D. Nel 1914 nessuno credeva alla guerra…
R. «C’era un clima di generale irresponsabilità molto simile a quello di oggi».
D. Nell’Europa del 1914 si viaggiava senza passaporti. C’era più libertà?
R. «L’impero era repressivo, ma oggi le spese sono monitorate, i telefoni controllati, telecamere nascoste registrano ogni mossa».
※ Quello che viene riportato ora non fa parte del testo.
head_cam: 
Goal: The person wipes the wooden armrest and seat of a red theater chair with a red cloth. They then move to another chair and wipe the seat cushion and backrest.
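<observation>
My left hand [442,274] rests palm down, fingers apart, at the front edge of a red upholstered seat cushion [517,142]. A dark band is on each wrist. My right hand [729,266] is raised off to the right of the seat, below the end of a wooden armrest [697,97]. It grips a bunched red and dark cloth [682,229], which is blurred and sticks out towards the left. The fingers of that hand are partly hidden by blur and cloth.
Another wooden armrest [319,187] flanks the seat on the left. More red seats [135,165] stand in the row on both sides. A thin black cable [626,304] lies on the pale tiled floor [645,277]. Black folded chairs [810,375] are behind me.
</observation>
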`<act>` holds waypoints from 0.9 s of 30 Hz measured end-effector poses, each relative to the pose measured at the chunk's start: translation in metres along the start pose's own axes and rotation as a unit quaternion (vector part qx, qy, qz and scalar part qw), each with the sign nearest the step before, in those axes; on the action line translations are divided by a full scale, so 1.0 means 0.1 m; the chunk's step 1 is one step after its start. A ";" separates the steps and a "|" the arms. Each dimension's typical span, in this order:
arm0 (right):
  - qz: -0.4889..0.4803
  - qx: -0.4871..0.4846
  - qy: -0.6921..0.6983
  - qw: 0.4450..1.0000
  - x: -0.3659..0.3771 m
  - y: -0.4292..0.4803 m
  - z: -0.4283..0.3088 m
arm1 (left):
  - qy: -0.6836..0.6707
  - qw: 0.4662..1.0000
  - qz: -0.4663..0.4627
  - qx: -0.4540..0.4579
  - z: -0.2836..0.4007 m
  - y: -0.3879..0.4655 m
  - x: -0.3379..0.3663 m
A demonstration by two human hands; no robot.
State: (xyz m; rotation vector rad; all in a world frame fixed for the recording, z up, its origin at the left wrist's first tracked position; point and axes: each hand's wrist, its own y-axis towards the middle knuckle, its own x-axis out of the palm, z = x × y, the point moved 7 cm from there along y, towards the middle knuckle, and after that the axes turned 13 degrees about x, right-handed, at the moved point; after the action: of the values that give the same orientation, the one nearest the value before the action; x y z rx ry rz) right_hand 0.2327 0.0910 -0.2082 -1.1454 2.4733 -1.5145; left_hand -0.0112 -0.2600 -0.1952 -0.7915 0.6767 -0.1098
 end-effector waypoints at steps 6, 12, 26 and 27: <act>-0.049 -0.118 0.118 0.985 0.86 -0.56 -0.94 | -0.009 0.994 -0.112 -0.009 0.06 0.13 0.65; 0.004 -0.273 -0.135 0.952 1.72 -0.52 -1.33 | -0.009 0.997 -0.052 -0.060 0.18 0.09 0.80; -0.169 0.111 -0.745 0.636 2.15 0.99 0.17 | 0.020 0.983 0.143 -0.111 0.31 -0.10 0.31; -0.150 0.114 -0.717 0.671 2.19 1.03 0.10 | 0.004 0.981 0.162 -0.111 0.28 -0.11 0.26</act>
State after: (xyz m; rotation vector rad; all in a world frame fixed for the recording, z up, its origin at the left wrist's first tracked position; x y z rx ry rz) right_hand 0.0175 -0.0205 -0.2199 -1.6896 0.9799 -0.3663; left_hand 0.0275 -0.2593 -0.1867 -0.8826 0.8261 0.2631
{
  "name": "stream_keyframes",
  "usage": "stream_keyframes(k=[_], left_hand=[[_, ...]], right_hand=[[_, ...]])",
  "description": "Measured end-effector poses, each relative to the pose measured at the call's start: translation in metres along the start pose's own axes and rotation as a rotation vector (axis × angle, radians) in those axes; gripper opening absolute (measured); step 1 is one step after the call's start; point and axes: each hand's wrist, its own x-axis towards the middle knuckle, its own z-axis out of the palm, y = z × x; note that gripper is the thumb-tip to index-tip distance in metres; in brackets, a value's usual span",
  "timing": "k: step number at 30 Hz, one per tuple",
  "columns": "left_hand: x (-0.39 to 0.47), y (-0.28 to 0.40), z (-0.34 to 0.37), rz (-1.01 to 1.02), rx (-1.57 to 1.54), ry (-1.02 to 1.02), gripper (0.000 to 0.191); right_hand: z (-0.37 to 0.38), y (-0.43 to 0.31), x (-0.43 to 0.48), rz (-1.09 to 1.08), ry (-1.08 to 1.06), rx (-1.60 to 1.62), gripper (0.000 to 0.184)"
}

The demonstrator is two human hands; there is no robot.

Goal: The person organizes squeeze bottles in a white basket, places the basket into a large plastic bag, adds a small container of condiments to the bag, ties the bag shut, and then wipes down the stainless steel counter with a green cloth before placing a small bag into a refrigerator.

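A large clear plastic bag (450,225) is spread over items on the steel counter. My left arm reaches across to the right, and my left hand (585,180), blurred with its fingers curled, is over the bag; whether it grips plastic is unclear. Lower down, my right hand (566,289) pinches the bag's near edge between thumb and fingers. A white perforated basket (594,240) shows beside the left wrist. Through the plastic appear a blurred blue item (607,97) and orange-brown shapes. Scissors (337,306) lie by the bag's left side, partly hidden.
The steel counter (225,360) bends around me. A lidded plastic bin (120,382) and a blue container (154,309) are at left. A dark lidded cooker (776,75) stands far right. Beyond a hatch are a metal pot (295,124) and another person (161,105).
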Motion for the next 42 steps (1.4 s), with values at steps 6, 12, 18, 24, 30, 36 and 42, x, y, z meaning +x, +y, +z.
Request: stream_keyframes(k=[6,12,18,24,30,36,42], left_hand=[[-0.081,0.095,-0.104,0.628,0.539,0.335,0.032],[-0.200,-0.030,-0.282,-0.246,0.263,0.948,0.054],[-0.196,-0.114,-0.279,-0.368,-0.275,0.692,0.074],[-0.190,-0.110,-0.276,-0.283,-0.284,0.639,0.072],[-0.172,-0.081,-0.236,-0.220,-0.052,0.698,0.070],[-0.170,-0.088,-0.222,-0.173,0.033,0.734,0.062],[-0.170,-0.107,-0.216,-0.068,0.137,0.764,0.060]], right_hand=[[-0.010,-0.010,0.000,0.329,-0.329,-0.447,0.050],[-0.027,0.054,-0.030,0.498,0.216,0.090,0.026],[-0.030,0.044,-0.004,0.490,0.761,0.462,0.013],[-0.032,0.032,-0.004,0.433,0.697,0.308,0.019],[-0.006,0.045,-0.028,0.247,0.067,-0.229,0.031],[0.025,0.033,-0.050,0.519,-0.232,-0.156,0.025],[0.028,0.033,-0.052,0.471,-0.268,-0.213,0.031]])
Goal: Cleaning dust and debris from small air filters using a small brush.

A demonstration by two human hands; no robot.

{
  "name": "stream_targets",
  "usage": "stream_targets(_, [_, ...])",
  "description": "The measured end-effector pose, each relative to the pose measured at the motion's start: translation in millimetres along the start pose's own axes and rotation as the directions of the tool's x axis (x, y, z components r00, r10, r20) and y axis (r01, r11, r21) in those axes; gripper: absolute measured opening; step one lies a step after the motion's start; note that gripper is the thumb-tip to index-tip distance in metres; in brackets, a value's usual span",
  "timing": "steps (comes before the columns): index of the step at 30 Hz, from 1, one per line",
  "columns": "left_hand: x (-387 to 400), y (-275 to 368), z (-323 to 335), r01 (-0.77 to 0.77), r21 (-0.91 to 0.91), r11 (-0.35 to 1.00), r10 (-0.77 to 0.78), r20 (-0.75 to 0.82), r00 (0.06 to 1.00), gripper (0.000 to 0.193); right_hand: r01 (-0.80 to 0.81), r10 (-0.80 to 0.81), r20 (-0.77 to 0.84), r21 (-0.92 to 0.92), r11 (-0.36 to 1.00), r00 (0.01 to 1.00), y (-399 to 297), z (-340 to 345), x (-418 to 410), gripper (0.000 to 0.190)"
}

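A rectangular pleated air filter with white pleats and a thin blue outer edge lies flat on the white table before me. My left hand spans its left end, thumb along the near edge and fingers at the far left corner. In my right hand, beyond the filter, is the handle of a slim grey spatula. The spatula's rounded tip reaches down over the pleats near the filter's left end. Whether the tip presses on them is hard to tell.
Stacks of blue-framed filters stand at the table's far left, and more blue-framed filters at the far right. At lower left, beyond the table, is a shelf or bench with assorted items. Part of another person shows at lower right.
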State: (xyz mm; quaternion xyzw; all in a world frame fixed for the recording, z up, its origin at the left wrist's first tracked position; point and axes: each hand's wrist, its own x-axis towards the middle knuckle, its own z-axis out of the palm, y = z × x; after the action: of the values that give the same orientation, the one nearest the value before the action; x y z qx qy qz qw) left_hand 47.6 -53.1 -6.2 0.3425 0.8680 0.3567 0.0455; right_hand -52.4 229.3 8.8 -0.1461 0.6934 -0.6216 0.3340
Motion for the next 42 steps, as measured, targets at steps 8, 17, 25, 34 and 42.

D. È lecito avere nostalgia del passato?
R. «Ogni epoca sembra bella quando la si giudica dopo una catastrofe. Anche l’impero aveva le sue fragilità. Le istituzioni erano equilibrate in teoria, ma nella vita quotidiana le minoranze subivano continue umiliazioni».
D. Tuttavia Trieste
R. «Un tempo era il centro dell’Europa, oggi è quasi cancellata dalle mappe. Viene quasi il dubbio che l’Italia l’abbia voluta per togliere di mezzo un potente rivale. Certo i triestini avrebbero dovuto difendere meglio i loro diritti, ma due guerre, il fascismo e la guerra fredda hanno favorito vecchi rancori impedendo che si formasse un fronte compatto. Si è soprattutto dimenticato che Trieste è sempre stata un punto d’incontro e dialogo e che deve restare fedele al suo destino».